Scallops and soft-boiled egg with creamy lemon dressing Salad
1/ For the creamy lemon dressing
4 Tablespoons of egg mayonnaise
4 Tablespoons of lemon juice
1 pinch of salt
1 pinch of sugar
2/Scallops, egg and herb crumbs
2 Free-range eggs
1 1/2 tablespoon of olive oil
2 tablespoons of Breadcrumbs
1 lemon to be zested
1 1/2 tablespoon of basil finely chopped
2 Tablespoon of olive oil
100g of salad
- To make the dressing, whisk mayonnaise, lemon juice, sugar and salt together.
- Place eggs in a small pot with water and bring to the boil. As soon as the water starts boiling, time for 2 min 15 seconds (for soft boiled eggs with runny yolks). Drain and run eggs under cold water. Peel the eggs and set aside.
- Heat olive oil in a small frying pan. Mix breadcrumbs, lemon zest and herbs together and fry for a couple of minutes until the breadcrumbs are golden and crispy. Transfer to a paper towel to drain and mix with a good pinch of salt (use flaky sea salt if you have it).

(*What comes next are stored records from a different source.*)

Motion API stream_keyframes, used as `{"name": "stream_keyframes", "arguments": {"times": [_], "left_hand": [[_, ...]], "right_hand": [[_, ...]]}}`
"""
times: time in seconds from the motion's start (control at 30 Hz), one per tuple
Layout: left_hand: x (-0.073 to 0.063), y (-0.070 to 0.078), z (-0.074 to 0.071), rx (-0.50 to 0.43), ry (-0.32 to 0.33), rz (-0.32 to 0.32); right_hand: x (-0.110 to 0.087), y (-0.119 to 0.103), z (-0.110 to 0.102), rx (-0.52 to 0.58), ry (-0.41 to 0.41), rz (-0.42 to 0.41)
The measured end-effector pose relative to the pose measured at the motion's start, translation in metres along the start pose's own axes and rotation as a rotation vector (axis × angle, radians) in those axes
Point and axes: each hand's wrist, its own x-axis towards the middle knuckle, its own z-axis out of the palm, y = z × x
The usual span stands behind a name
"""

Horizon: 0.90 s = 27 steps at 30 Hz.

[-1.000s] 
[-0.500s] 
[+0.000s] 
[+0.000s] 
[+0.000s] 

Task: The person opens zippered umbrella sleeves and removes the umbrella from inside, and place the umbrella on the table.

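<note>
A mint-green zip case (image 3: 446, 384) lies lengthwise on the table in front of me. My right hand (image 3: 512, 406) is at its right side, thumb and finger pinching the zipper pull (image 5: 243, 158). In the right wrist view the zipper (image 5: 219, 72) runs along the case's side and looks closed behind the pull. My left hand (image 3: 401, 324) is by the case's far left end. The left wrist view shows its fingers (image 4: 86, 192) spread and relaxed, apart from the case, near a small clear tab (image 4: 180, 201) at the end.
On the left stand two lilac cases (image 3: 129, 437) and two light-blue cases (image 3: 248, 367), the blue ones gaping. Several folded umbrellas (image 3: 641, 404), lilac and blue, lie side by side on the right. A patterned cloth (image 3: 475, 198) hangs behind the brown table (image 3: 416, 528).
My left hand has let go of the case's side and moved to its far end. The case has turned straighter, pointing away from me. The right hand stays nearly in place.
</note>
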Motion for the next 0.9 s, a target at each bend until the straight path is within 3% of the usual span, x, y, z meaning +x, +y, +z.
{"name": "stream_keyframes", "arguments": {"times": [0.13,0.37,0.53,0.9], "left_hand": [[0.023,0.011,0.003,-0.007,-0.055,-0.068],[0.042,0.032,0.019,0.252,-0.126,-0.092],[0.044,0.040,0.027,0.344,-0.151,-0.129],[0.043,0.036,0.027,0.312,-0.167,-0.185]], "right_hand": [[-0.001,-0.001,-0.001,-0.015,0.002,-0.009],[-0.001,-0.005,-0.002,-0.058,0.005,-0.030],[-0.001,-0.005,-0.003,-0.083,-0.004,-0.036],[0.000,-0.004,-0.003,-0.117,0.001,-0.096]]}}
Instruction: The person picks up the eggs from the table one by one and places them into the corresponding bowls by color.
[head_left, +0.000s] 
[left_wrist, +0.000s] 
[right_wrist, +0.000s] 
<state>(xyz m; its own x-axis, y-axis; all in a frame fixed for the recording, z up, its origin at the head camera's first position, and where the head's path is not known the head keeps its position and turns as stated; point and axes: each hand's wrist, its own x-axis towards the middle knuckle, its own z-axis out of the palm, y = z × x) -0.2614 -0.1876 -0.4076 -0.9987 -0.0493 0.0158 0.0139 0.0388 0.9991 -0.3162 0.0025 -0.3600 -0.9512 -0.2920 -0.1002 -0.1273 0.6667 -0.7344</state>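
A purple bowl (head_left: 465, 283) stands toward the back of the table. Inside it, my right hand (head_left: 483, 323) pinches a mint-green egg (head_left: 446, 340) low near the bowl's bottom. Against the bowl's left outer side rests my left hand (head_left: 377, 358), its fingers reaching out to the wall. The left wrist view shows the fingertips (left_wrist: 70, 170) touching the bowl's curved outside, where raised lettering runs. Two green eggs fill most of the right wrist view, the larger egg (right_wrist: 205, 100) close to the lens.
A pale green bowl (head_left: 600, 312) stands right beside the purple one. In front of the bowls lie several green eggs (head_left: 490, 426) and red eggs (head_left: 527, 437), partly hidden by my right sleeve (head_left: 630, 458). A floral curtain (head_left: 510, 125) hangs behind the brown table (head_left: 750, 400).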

- Heat butter in a frying pan on high heat and add scallops. Cook scallops for 45 seconds on each side, seasoning with salt and pepper while in the pan.
- Divide scallops between plates on top of your salad. Carefully cut eggs in half and arrange one half on each plate. Drizzle over a little extra virgin olive oil and sprinkle over the crispy crumb.
- Dress plates with creamy lemon dressing just before serving.